Joke Collection Website - Talk about mood - Talk about the mood of the puppy after death (talk about the sadness of the puppy's death)

Talk about the mood of the puppy after death (talk about the sadness of the puppy's death)

1, such a lovely dog died, so sad, I feel afraid to keep it anymore, afraid that I will die soon.

2. Life is not kind to me. My mobile phone is broken, so I bought a new one. The dog was run over by a car, and there is no dog at home.

3. How to treat neuritis in dogs? My dog is going to kill me.

4, the dog died, I just learned today, in fact, the dog has always been unlucky.

Today is a sad day. My dog, which I have had for eight months, was run over by a car today. I have unspeakable sadness in my heart.

6, the dog died during childbirth, and when he died, his stomach was stillborn. May you have no disease in heaven.

7. The dog I kept at home for many years died. I remembered what Mr. Xue Mo said: When people lose their dreams and divinity, they become animals and cannot be called human beings.

8. Today, my little dog died, which brought me too much pain.

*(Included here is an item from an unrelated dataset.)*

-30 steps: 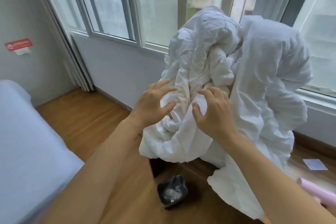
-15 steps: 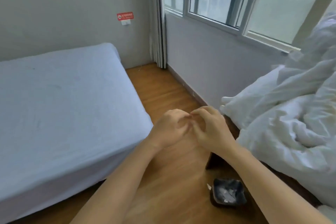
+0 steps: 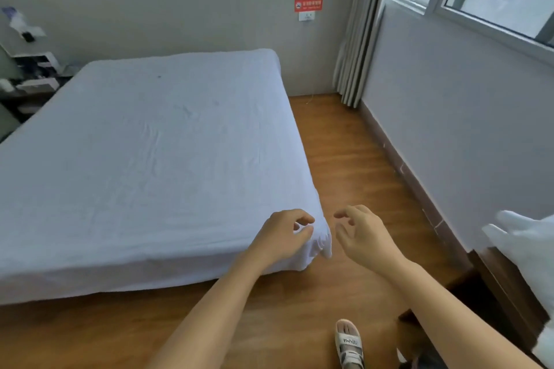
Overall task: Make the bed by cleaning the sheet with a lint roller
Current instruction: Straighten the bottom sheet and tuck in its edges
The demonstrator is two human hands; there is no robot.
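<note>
The bed [image 3: 144,153] fills the left and middle of the head view, covered by a pale sheet with light creases and a few small dark specks near its far side. My left hand [image 3: 281,234] is over the near right corner of the bed, fingers loosely curled, fingertips at the bunched corner of the sheet [image 3: 317,246]; I see nothing plainly held in it. My right hand [image 3: 362,234] hangs just right of that corner above the wooden floor, fingers loosely curled and holding nothing. No lint roller is in view.
A white duvet [image 3: 527,252] lies on dark wooden furniture [image 3: 506,287] at the right edge. A curtain [image 3: 356,48] hangs in the far corner under the window. A cluttered bedside shelf [image 3: 33,69] stands far left. My sandalled foot [image 3: 349,344] is on the floor strip beside the bed.
The view has swung left from the duvet to the bed. Both hands left the duvet, came together in mid-air, then parted and reached down to the bed's near right corner.
</note>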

9. My dog died the other day, and I have a lot to say. It's over now, I just miss it. Tears come out when I think about it. It's all over my house. I hope this is a dream. I wish I hadn't brought it back.

10, how can I give up the dog's injury? I feel so distressed in my heart that I can't abandon it.

1 1, I'm so sad. Today, when I came home, my brother told me that my dog died, so sad. I don't think I dare to have a dog in the future. As long as I think about the dog being beaten, I feel like crying.

12. Today, I suddenly heard that my dog, which had been kept for 12 years, died, and I was very sad.

13, my dog died today. I'm so sad for comfort. Although it's only been half a year, you are always with me when no one is at home.

14. Today, my dog died. I am sad. I gave him an infusion and an injection. Because it was too small, it vomited as soon as it was infused, so it didn't last long.

15. When the old dog died, it took me half a life and I didn't contact anyone for a whole month.